• [What to work on]: The answer must consist solely of the lines below starting at the one containing "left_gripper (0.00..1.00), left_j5" and ending at the one containing "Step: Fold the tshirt", repeated exactly, with both ends included and all pictures omitted.

== Source data ==

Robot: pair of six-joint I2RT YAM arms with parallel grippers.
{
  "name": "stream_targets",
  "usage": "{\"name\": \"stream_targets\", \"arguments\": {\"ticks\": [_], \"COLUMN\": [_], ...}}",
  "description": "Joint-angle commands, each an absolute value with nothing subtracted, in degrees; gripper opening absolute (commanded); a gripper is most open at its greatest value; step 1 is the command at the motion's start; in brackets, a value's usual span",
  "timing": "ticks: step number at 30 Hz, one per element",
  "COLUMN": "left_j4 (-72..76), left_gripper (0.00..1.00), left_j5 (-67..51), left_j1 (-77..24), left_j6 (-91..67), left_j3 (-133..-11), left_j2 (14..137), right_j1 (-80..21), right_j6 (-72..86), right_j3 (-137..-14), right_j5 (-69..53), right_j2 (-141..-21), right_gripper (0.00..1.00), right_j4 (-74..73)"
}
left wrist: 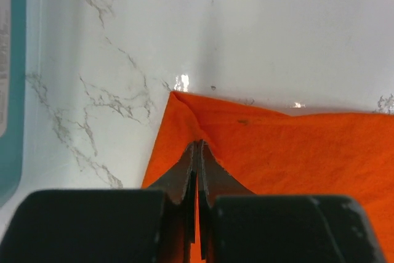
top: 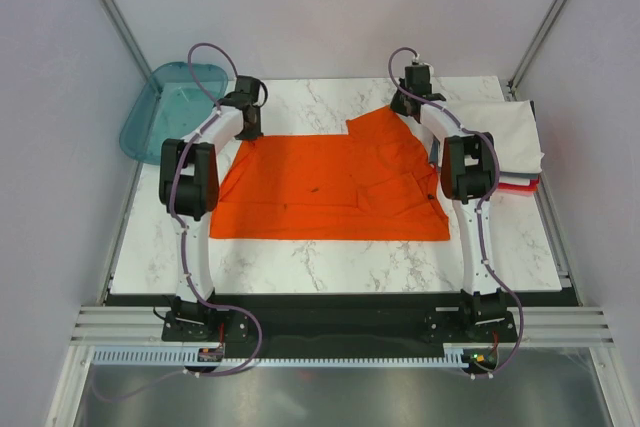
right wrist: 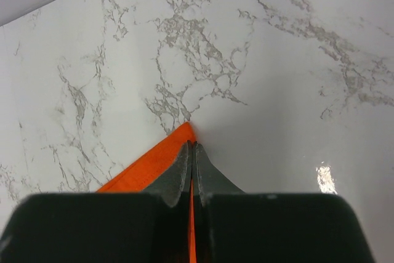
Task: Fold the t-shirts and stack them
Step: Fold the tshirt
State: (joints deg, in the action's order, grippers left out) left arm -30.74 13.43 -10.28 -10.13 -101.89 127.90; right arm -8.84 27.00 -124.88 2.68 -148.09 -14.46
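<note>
Orange t-shirt (top: pixel 330 187) lies spread flat in the middle of the marble table (top: pixel 330 262), between my two arms. Its near edge is straight. Its far edge steps up on the right into a flap that reaches toward my right claw.

My left claw (left wrist: pixel 198 146) is down at the shirt's far-left corner, jaws together and pinching orange cloth. The cloth puckers into a small ridge right at the tips. The corner point sits just beyond the tips, on bare marble.

My right claw (right wrist: pixel 190 147) is at the far-right flap, jaws together and clamped on the very tip of an orange corner. Only a narrow strip of cloth shows, running to the left of the fingers, with marble all round.

Teal tray (top: pixel 165 107) sits off the table's far-left corner, apart from the orange shirt.

On the right edge of the table is a folded pile, white shirt (top: pixel 505 132) on top and a red shirt (top: pixel 515 185) edge showing under it. The pile is just beside my right arm and not touching the orange one.
</note>
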Motion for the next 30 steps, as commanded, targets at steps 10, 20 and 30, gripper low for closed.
{"name": "stream_targets", "arguments": {"ticks": [10, 20, 30], "left_j4": [-30.4, -25.1, -19.2], "left_gripper": [0.02, 0.02, 0.02], "left_j5": [17.4, 16.6, 12.2], "left_j1": [-6.9, -6.9, -5.7], "left_j6": [4.7, 11.1, 11.5], "left_j3": [-108.6, -107.1, -98.5], "left_j2": [129.0, 129.6, 124.7], "right_j1": [-7.6, -7.2, -7.1], "right_j6": [28.6, 28.4, 28.5], "right_j3": [-123.2, -122.4, -118.2], "right_j5": [0.3, 0.1, -2.4], "right_j2": [-146.6, -145.5, -140.2], "right_gripper": [0.0, 0.0, 0.0], "right_j4": [-15.0, -15.0, -14.3]}}
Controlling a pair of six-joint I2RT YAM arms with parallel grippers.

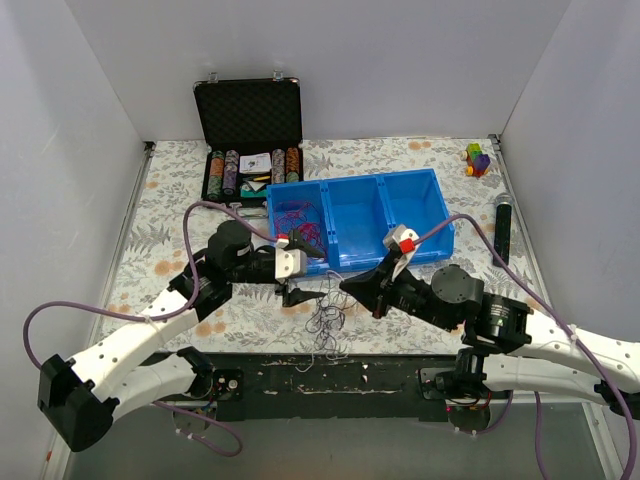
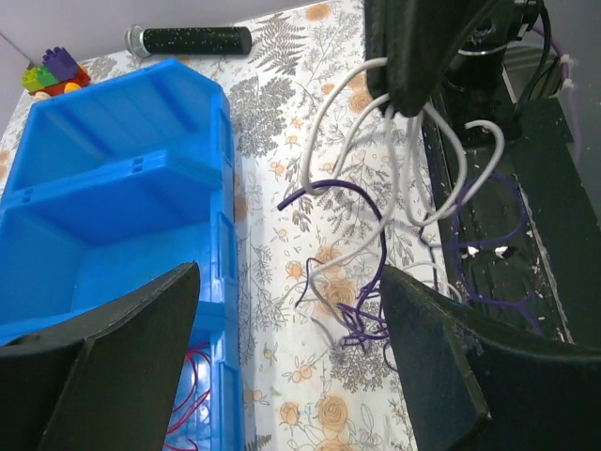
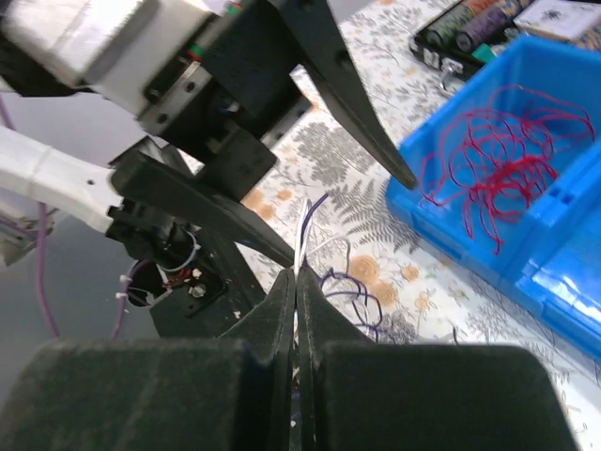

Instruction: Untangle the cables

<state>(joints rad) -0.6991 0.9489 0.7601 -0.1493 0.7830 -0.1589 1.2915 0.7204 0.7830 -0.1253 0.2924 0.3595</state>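
Now the right end effector [image 3: 297, 273] pinches thin white and purple wires [image 2: 324, 188]. The left end effector [image 2: 289, 278] gapes empty, facing them.

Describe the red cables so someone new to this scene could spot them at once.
A blue three-compartment bin sits mid-table, before an open black case. Its leftmost compartment holds a loose nest of red cables. Unlike the white and purple tangle outside, in front of the bin, they are red and lie inside it.
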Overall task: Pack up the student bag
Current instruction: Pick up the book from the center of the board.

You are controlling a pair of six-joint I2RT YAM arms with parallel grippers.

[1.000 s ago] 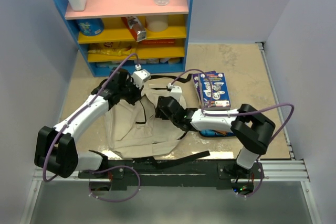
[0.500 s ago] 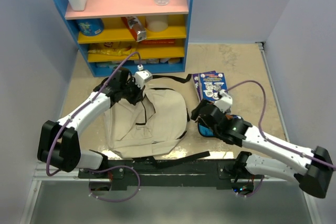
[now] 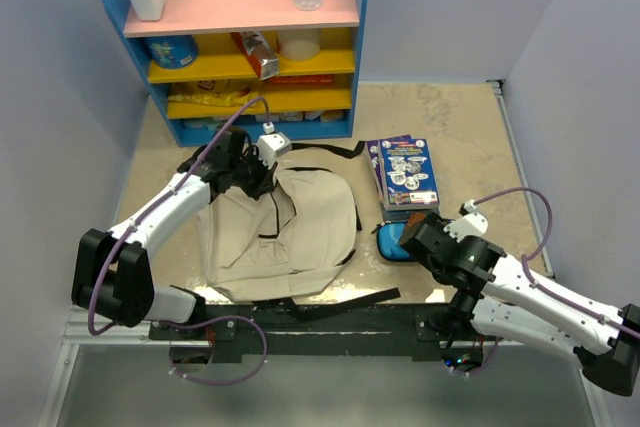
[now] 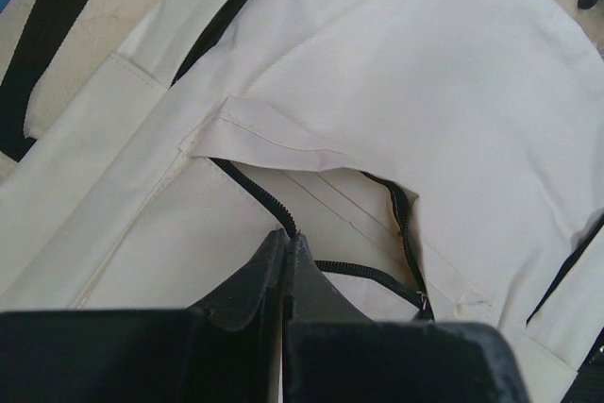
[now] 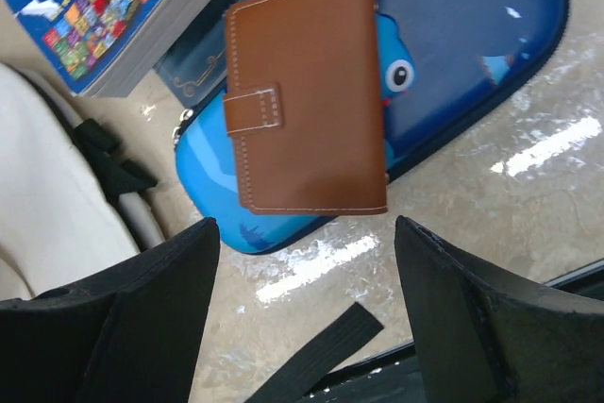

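Left gripper [image 4: 286, 238] pressed together at black zipper [image 4: 253, 193] of beige fabric student bag [image 3: 300, 222], frame centre; right gripper [image 5: 304, 226] held spread above brown leather wallet [image 5: 307, 92], lower right

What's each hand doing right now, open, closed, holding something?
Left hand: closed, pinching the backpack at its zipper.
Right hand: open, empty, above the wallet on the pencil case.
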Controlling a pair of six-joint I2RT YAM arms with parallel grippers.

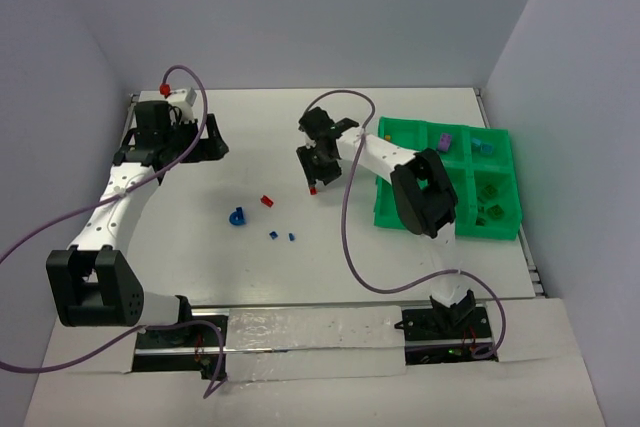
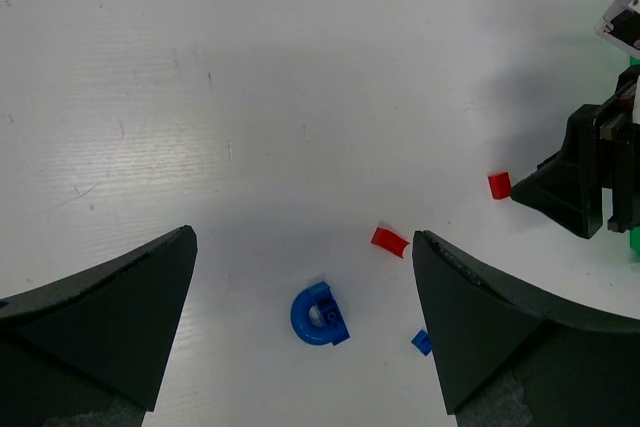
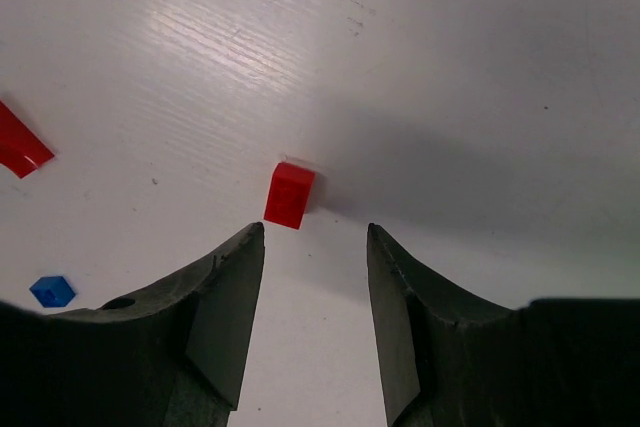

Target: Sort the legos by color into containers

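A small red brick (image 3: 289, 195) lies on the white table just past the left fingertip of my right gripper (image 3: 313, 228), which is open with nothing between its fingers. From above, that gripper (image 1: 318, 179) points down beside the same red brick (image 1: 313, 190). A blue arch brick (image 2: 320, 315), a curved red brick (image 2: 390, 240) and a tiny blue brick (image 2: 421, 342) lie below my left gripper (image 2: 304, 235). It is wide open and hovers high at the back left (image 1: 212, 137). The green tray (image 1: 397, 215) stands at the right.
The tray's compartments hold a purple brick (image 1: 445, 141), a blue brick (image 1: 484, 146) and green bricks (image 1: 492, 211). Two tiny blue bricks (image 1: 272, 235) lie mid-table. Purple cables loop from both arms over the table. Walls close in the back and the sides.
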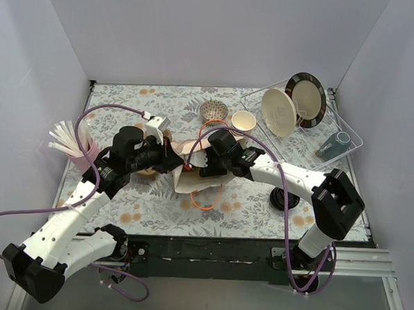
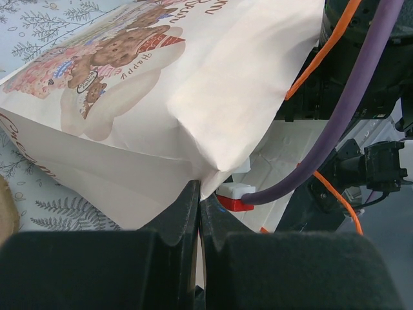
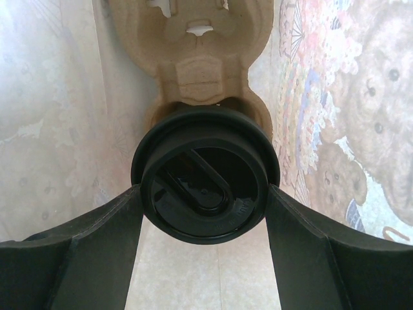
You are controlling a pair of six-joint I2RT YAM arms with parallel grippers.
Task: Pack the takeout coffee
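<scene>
Coffee's in the bag, and both grippers are on the job!

The right gripper [image 3: 203, 192] is inside the white teddy-bear-print paper bag [image 2: 213, 97]. Its black fingers [image 3: 97, 245] press on either side of the takeout coffee [image 3: 193, 155], clamped at its round black plastic lid. Just behind the lid sits a moulded brown pulp cup carrier [image 3: 197, 71], though I cannot tell if the cup is seated in it. The left gripper [image 2: 199, 194], jaws together, pinches the bag's paper edge over the leaf-patterned table [image 1: 155, 208].
</scene>
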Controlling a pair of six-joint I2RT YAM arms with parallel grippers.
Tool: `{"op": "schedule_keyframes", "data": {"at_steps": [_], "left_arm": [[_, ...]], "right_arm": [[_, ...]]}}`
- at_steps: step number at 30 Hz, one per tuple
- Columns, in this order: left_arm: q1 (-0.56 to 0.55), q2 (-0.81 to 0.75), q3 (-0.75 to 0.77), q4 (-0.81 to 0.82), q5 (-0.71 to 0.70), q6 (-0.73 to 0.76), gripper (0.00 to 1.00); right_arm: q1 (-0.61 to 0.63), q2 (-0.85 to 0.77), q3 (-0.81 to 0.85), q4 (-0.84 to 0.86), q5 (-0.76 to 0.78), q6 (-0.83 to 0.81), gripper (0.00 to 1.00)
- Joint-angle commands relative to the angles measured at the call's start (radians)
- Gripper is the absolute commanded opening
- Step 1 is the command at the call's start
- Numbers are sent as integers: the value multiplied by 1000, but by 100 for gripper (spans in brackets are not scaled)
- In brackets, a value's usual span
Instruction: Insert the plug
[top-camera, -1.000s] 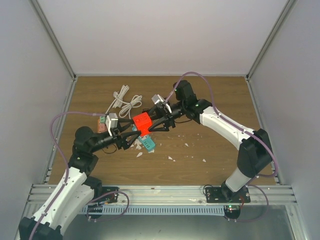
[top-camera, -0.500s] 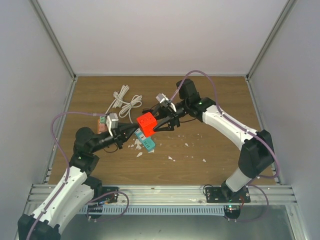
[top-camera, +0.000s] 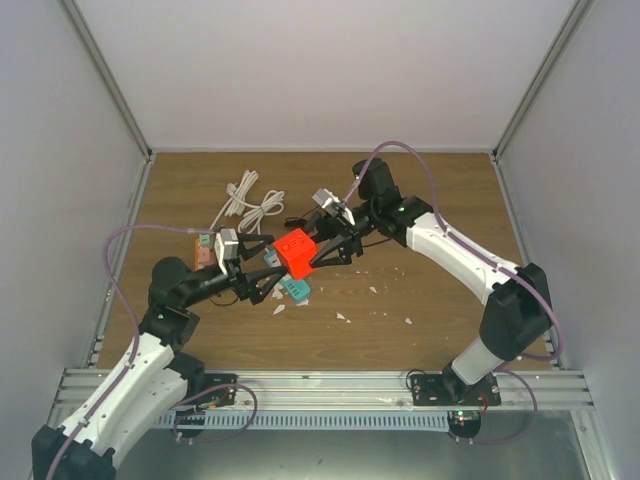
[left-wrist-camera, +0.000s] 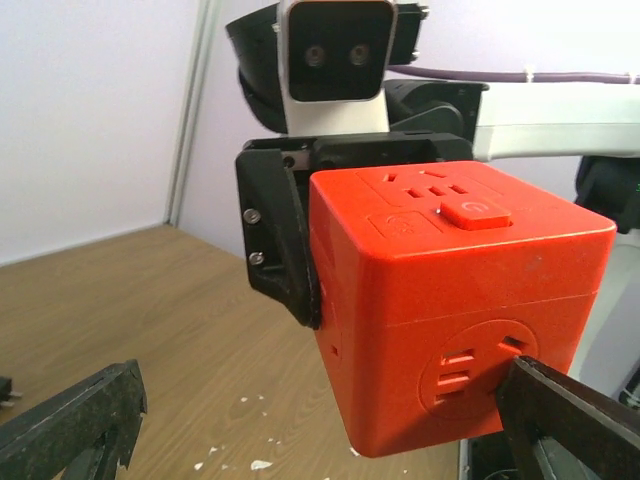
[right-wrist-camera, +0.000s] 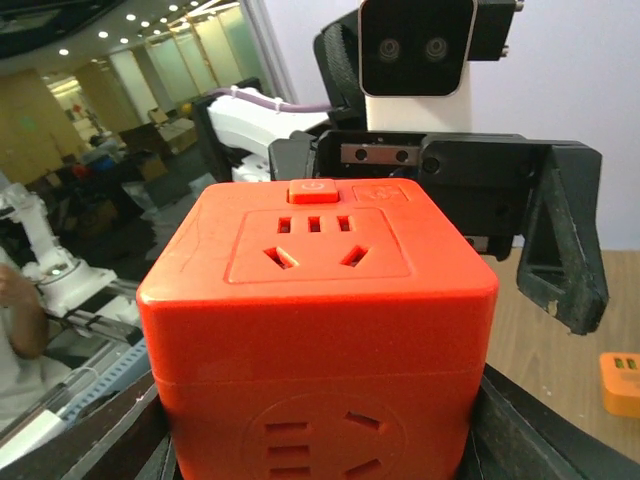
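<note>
Red socket cube (top-camera: 296, 251) gripped by right hand (top-camera: 320, 250), held above surface (top-camera: 440, 200), left hand (top-camera: 270, 263) spread wide just beside cube, white plug cable (top-camera: 250, 205) laid on surface behind.

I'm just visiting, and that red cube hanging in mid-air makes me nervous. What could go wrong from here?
The red cube is held off the table only by the right tool; a slip would drop it onto the teal adapter below. The open left tool sits very close and could bump it. Neither holds a plug; the white cables lie apart on the table.
</note>
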Motion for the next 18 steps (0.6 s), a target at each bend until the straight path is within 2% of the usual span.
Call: {"op": "schedule_keyframes", "data": {"at_steps": [1,12,15,16,18], "left_arm": [[-107,5,-4,90,153,27,99],[-167,-39,-5,85,198,62,99],[-167,-38,9,50,141,65,99],[-167,-31,17,42,123,66,97],[-167,-10,24,39,105,66,80]], "right_arm": [[45,14,-1,96,200,20,22],[0,-7,-65,240,288,155,22],[-3,-15,-72,245,281,157,22],[-4,-19,-73,246,281,156,22],[-4,-21,-75,245,283,154,22]]}}
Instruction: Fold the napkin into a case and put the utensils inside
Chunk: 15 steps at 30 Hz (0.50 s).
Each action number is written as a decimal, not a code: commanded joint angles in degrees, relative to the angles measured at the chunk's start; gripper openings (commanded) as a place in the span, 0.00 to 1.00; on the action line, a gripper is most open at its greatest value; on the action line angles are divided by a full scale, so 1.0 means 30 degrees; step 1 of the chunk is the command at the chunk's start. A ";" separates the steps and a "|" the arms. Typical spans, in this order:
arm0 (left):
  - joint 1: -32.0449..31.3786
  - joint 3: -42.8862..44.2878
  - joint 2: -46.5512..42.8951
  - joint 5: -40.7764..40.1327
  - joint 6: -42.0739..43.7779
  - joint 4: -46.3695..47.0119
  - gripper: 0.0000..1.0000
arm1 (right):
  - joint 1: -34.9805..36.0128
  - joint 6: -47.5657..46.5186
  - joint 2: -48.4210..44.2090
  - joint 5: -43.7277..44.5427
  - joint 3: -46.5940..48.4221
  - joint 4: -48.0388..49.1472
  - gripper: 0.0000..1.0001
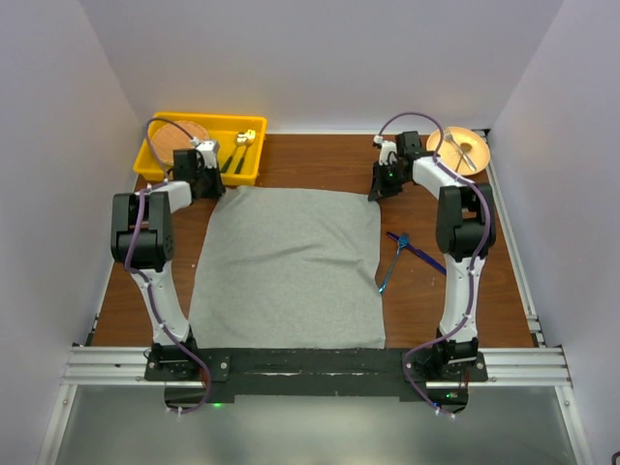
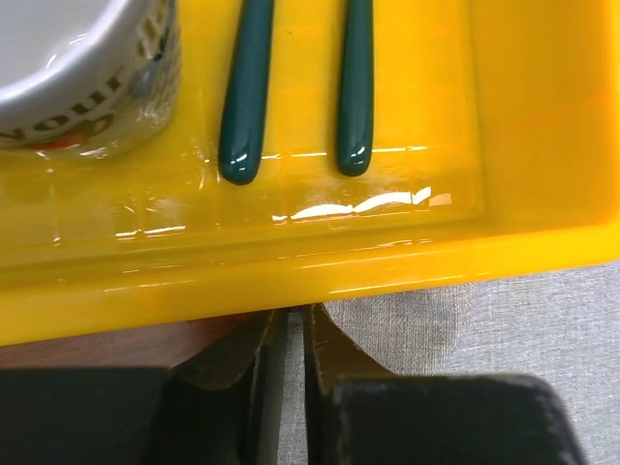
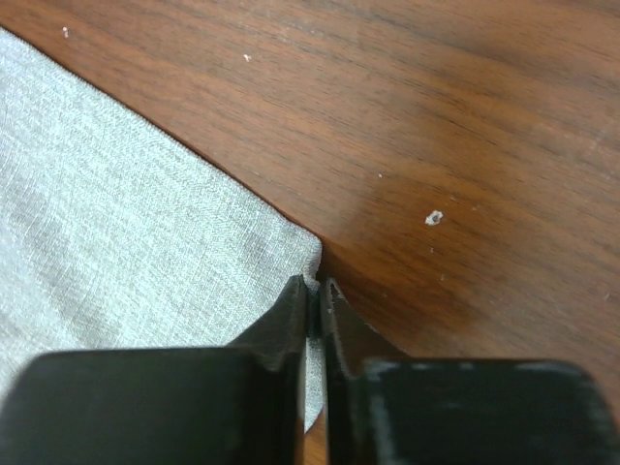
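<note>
Napkin lies spread flat mid-counter, seen from above, with the utensils just off its right edge. The left pincer sits at its far-left corner and the right pincer at its far-right.

Left wrist: the jaws are nearly together with the cloth edge between them, beside the yellow tray.

Right wrist: the jaws are pinched on the napkin corner.
</note>
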 commanded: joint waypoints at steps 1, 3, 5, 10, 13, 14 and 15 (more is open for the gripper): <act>-0.0064 0.0091 -0.0284 0.0881 0.0270 0.0388 0.08 | 0.0061 0.0103 0.0588 -0.0374 0.0900 -0.0978 0.00; -0.0064 -0.0026 -0.0722 0.1086 0.0240 0.0330 0.00 | 0.0061 0.0074 0.0413 -0.0373 0.1164 -0.1097 0.00; -0.0064 -0.0172 -0.1249 0.1145 0.0066 0.0096 0.00 | 0.0061 0.0103 0.0034 -0.0286 0.1136 -0.0980 0.00; -0.0034 -0.1577 -0.4089 0.1731 0.0356 0.0681 0.00 | 0.0032 0.0191 -0.1986 -0.0841 0.0902 -0.1038 0.00; -0.0005 -0.2193 -0.5818 0.2229 0.1928 0.0126 0.00 | 0.0003 -0.0247 -0.3422 -0.1806 0.0785 -0.1623 0.00; -0.0005 -0.2485 -0.6258 0.2346 0.2404 -0.0369 0.00 | 0.0003 -0.0307 -0.3860 -0.2012 0.0582 -0.1914 0.00; 0.0024 -0.2662 -0.7248 0.2521 0.2872 -0.0606 0.00 | 0.0032 -0.0452 -0.4213 -0.2420 0.0521 -0.2149 0.00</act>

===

• [Response area]:
  "COLUMN": "left_j4 (-72..76), left_gripper (0.00..1.00), left_j5 (-67..51), left_j1 (-77..24), left_j6 (-91..67), left_j3 (-133..-11), left_j2 (14..137), right_j1 (-80..21), right_j6 (-72..86), right_j3 (-137..-14), right_j5 (-69..53), right_j2 (-141..-21), right_gripper (0.00..1.00), right_j4 (-74..73)"
}
left wrist: 
top: 
right wrist: 
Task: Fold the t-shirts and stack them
Step: Fold the tshirt

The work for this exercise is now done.